A thorough look-back analysis of the past month in the financial sector reveals that the main reason Silicon Valley Bank failed is because of poor asset-liability management and the inability to manage interest rate risk.

Management loaded up on lower-yielding, longer-duration government-backed bonds too early in the interest rate cycle. As interest rates soared, those bonds fell massively underwater. Then, when SVB's more flighty deposit customers, composed of early-stage companies and venture capital and private-equity companies, began to spend their money or move it elsewhere in search of yield, liquidity came under pressure. Once investors and depositors became worried that SVB would have to sell bonds while trading at huge losses to cover deposit outflows, they got spooked, and the bank soon experienced a deposit run.

The look back also shows that the downfall of the bank -- and its parent company, SVB Financial -- could have easily been avoided were it not for a lot of poor decisions made by management. Thankfully, most of the super-regional banks that SVB is measured against have done a much better job of managing their own balance sheets. Let's take a look.

Fewer bond losses and more diverse deposits

One of the big things the super-regional banks did a lot better job with is not getting too deep on bond losses. When banks buy bonds such as U.S. Treasury bills or mortgage-backed securities, they can choose to classify them as available-for-sale (AFS) or held-to-maturity (HTM).

AFS bonds are intended to be sold before they mature. Their values are mark-to-market, and their current values are accounted for in a bank's equity calculation each quarter.

But HTM bonds are not mark-to-market, and therefore would be fresh hits to equity if they ever had to be sold while they traded at a loss. Here's a look at how each of the super-regional banks stacks up to SVB in terms of HTM losses at the end of 2022.

Bank TCE HTM Unrealized Losses as of Dec. 31, 2022 
SVB Financial (SIVB.Q -50.00%)
$11.8 billion $15.1 billion
US Bancorp (USB -0.20%) $29.7 billion $10.9 billion
PNC Financial (PNC 1.08%) $28.9 billion $5 billion
Truist Financial (TFC 2.05%) $23.9 billion $9.9 billion
Citizens Financial Group (CFG 1.22%) $14.1 billion $792 million
Fifth Third Bancorp (FITB 1.40%) $12 billion NM
M&T Bank (MTB 0.81%) $14.2 billion $1.2 billion
KeyCorp (KEY 0.55%) $9.8 billion $603 million
Regions Financial (RF 0.89%) $7.9 billion NM

Source: Bank regulatory filings. TCE = Tangible Common Equity. NM: Not material.

As you can see, none of these super-regional banks were in nearly as bad shape as SVB. In fact, banks like Fifth Third, Citizens, Regions, M&T, and KeyCorp had very minimal HTM losses at the end of 2022 or practically none at all. Some lenders, like US Bancorp and Truist, are sitting on large unrealized losses.

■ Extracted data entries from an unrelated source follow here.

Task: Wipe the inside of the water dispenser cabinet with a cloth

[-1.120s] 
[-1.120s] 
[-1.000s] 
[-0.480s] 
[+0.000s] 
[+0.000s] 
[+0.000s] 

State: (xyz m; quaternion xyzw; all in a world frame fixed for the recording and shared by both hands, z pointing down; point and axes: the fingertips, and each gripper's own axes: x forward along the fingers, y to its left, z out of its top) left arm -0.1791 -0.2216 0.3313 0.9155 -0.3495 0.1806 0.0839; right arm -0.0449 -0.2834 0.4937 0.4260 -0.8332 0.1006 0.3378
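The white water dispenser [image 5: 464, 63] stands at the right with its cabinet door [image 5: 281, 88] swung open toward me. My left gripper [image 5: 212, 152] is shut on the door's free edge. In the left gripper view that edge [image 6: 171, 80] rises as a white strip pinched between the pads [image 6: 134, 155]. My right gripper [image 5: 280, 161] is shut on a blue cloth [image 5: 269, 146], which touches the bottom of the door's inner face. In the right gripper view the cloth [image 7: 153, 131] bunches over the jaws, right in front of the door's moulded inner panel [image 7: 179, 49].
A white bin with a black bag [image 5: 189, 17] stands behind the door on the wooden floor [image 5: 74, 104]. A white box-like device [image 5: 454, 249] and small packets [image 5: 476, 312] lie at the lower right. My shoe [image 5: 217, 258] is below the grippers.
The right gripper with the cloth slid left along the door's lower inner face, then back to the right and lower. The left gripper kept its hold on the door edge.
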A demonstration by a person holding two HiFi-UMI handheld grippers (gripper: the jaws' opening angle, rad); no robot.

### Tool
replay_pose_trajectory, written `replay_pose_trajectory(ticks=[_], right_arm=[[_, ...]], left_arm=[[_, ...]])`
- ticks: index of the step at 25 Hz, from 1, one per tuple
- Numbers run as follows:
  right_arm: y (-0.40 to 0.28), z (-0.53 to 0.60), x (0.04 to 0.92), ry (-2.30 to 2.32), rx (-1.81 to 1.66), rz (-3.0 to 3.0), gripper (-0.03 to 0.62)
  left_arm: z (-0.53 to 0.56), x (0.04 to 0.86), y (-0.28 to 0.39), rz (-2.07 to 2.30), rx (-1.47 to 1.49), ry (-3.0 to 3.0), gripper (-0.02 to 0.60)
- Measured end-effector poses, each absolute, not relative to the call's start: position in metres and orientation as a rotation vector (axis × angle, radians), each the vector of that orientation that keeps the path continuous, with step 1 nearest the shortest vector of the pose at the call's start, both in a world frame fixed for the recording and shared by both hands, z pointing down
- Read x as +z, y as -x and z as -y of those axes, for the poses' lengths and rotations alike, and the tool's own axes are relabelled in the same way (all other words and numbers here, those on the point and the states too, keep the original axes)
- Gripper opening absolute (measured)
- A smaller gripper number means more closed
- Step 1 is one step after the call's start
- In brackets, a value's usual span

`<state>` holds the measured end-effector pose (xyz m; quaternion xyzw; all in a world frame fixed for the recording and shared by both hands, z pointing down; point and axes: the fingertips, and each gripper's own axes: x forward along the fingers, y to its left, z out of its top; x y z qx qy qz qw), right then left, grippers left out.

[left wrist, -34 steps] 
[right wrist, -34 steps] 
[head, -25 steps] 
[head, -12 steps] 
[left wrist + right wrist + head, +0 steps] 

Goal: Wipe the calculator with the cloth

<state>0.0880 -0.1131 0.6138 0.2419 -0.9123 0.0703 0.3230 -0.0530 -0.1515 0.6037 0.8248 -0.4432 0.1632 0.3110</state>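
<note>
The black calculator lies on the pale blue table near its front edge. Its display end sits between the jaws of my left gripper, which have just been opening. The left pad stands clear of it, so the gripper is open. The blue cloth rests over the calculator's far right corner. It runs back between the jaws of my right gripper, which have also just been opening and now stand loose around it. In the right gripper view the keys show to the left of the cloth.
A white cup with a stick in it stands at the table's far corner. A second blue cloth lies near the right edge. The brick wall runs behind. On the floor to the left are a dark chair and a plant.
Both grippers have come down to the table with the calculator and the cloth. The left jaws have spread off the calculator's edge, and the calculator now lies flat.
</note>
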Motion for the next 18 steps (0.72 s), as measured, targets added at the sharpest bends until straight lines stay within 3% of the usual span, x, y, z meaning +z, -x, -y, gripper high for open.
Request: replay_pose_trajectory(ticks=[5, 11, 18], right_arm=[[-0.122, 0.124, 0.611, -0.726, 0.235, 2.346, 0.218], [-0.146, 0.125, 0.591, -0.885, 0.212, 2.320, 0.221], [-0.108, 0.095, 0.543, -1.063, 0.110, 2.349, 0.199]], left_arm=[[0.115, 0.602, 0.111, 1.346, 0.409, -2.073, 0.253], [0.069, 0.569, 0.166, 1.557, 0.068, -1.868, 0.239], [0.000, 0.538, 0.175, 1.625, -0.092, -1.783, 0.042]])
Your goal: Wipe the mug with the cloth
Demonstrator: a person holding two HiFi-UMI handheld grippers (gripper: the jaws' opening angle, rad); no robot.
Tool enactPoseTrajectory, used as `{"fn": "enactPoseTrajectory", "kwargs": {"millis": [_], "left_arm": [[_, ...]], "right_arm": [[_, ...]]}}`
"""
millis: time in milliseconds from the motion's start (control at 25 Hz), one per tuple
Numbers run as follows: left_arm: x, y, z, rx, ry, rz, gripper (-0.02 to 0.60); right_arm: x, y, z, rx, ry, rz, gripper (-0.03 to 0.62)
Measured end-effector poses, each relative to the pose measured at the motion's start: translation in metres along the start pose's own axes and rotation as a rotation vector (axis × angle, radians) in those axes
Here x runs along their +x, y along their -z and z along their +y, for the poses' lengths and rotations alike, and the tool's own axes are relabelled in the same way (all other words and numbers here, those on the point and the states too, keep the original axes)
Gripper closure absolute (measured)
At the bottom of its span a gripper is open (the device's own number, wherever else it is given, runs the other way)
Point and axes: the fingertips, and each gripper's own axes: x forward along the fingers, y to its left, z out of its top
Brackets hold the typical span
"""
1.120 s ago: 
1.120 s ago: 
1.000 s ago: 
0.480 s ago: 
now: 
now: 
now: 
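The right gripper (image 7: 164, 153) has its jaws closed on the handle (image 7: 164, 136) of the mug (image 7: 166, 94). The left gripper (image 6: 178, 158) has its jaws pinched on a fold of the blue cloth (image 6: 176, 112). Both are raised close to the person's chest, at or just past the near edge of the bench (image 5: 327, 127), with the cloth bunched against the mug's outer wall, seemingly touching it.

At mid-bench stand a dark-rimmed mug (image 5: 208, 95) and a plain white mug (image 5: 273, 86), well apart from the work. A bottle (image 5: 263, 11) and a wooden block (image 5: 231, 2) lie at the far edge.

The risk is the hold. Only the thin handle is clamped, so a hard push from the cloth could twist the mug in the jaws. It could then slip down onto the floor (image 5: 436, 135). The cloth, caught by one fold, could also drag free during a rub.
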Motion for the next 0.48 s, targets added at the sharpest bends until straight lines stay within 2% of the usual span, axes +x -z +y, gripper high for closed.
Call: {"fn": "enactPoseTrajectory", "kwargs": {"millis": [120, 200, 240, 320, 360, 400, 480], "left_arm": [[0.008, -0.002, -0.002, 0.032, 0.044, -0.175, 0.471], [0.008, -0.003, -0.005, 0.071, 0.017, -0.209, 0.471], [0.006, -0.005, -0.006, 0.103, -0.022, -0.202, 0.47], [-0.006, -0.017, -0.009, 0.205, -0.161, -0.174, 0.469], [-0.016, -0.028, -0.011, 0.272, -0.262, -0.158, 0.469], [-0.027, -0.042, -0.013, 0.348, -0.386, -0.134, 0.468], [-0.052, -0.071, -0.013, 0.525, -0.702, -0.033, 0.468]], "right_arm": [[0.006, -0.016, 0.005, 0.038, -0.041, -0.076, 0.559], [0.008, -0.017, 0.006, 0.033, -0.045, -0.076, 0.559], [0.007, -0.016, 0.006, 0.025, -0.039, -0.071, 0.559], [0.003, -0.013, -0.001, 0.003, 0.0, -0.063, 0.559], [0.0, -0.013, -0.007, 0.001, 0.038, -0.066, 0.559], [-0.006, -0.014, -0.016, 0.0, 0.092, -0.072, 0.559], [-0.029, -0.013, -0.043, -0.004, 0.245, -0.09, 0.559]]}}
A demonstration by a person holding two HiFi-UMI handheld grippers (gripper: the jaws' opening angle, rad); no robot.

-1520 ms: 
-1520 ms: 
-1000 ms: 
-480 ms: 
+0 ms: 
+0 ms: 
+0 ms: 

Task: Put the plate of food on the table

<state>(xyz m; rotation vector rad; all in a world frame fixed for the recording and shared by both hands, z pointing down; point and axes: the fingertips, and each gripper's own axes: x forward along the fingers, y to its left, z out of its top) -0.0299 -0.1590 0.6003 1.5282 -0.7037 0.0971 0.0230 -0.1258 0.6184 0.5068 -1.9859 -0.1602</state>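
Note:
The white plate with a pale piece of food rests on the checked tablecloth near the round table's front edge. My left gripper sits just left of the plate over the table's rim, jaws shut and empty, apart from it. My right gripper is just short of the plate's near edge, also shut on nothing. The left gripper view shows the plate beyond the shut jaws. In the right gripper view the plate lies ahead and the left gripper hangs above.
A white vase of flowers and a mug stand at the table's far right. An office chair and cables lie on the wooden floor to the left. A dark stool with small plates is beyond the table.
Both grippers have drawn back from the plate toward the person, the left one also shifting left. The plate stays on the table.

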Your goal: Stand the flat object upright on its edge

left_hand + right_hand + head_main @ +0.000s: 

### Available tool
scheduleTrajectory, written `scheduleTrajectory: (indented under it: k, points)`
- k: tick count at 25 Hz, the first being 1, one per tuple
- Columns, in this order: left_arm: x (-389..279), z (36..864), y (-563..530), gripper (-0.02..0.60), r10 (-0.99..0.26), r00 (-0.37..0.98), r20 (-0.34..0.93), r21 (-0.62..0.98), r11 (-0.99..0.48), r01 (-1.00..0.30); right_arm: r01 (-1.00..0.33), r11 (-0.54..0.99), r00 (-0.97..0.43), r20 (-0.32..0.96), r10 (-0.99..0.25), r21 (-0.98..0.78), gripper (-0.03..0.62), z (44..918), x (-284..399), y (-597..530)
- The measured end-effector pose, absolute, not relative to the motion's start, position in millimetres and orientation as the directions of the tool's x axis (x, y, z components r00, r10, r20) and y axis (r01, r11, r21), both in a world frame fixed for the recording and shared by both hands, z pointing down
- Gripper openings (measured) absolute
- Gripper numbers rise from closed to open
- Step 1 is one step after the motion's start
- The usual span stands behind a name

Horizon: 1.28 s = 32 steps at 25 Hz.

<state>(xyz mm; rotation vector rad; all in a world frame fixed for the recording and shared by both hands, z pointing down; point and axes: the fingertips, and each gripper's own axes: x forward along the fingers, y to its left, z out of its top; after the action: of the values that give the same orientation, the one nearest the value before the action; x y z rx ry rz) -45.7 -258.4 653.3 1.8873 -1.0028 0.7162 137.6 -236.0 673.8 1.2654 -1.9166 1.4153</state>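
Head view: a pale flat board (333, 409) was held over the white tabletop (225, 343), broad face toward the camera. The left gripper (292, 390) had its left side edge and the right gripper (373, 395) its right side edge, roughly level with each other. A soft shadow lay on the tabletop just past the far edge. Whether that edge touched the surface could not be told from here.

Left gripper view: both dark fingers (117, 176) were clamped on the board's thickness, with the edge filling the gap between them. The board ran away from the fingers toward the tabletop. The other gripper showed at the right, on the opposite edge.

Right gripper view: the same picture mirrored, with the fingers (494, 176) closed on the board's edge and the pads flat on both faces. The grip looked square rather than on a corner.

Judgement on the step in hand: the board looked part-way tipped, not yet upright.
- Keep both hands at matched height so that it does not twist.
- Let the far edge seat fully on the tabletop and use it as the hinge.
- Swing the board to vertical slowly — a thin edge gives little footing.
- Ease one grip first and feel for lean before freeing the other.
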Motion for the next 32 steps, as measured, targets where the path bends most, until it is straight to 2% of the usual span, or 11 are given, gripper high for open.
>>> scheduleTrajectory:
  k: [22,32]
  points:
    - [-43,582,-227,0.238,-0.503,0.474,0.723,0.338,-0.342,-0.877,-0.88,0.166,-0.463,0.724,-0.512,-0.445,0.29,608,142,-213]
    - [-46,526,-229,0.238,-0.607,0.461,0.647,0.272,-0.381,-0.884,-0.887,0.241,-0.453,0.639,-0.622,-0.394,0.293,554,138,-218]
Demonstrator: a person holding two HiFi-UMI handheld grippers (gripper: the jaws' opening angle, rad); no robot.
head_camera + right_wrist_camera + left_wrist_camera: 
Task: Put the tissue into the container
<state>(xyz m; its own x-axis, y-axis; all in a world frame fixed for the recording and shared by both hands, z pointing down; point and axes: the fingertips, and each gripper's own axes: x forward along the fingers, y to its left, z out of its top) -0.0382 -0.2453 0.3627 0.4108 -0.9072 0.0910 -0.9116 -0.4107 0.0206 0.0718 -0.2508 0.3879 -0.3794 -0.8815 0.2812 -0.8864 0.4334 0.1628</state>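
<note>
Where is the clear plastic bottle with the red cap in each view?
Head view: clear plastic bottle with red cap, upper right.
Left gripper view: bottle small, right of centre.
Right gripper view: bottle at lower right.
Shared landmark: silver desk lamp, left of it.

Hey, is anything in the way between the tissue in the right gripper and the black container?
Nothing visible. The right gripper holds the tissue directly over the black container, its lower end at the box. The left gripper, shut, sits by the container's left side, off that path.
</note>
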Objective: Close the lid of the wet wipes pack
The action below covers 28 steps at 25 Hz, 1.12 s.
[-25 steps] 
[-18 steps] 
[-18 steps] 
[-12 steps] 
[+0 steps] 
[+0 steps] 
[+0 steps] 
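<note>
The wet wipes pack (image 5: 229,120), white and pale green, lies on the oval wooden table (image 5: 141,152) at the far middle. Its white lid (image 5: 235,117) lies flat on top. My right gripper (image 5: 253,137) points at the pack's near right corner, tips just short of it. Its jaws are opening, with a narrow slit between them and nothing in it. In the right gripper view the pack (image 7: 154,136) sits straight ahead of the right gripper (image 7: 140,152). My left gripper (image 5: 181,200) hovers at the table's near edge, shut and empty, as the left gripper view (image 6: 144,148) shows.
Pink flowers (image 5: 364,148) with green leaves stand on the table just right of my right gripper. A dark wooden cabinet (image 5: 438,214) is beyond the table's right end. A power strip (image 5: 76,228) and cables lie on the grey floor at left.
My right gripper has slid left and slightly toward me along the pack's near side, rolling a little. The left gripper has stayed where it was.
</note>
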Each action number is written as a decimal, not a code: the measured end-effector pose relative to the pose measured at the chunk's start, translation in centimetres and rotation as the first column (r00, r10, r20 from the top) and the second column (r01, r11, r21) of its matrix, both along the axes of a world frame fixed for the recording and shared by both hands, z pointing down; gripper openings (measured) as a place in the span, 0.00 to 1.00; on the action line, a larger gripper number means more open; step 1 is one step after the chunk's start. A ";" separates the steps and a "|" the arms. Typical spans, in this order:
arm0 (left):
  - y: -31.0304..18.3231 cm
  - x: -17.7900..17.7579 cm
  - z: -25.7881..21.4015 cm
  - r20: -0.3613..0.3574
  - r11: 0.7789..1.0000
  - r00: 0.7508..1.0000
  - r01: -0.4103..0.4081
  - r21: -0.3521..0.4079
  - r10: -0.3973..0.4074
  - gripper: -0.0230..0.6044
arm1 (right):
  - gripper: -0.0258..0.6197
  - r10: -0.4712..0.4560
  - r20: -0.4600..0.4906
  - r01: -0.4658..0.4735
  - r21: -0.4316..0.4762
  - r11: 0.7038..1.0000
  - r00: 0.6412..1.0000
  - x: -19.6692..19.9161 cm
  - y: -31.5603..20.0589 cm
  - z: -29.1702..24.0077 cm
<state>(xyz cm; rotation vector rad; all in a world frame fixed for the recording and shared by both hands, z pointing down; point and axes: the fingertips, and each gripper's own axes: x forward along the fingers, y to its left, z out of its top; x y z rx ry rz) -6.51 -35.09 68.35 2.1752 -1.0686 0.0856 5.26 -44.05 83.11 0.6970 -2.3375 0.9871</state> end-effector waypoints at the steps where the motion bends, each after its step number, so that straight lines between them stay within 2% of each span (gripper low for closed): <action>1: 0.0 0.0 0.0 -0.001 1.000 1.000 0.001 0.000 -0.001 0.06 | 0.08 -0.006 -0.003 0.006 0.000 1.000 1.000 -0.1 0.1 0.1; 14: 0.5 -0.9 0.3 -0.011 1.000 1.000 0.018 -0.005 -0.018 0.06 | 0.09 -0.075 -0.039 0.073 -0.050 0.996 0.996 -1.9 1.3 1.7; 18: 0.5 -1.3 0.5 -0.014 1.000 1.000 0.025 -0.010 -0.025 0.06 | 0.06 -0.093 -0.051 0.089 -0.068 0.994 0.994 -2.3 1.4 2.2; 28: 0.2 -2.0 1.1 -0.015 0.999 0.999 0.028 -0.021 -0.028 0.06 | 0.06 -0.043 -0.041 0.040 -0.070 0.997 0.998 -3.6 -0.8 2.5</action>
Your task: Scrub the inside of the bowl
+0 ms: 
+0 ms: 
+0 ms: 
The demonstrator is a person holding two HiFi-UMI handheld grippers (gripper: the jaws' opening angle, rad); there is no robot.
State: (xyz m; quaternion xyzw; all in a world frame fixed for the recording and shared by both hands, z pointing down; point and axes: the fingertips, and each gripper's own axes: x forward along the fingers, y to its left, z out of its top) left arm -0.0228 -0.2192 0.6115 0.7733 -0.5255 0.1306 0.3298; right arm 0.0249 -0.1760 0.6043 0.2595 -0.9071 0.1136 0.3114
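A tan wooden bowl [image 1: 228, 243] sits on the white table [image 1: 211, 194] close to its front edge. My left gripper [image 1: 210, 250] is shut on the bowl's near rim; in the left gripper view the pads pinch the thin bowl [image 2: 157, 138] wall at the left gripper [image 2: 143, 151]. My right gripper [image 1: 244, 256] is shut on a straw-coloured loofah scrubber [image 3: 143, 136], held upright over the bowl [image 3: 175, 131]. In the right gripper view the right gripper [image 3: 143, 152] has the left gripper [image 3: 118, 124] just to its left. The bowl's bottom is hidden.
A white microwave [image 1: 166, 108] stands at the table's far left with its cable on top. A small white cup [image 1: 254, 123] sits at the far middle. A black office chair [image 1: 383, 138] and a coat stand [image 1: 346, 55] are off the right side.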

However, these super regionals have a much more diverse deposit base than the likes of SVB. They serve many consumers, as well as many businesses in a variety of industries and states, which makes their deposit base much less flighty than the likes of SVB.

Is there an opportunity?

I do think the landscape for super-regional banks is going to be more difficult moving forward due to what has happened. They are likely looking at earnings challenges and heightened regulation that could be burdensome to long-term returns.

That said, all of these stocks are down significantly since the chaos with SVB started, and as such are also now paying big annual dividend yields -- most of these regional banks had strong dividends to begin with.

The environment is going to be challenging in the near term, but I do see good long-term opportunity among the super regionals, which have fewer unrealized HTM bond losses and much more diverse deposit bases than some of the smaller, more niche regional banks that have recently come under pressure.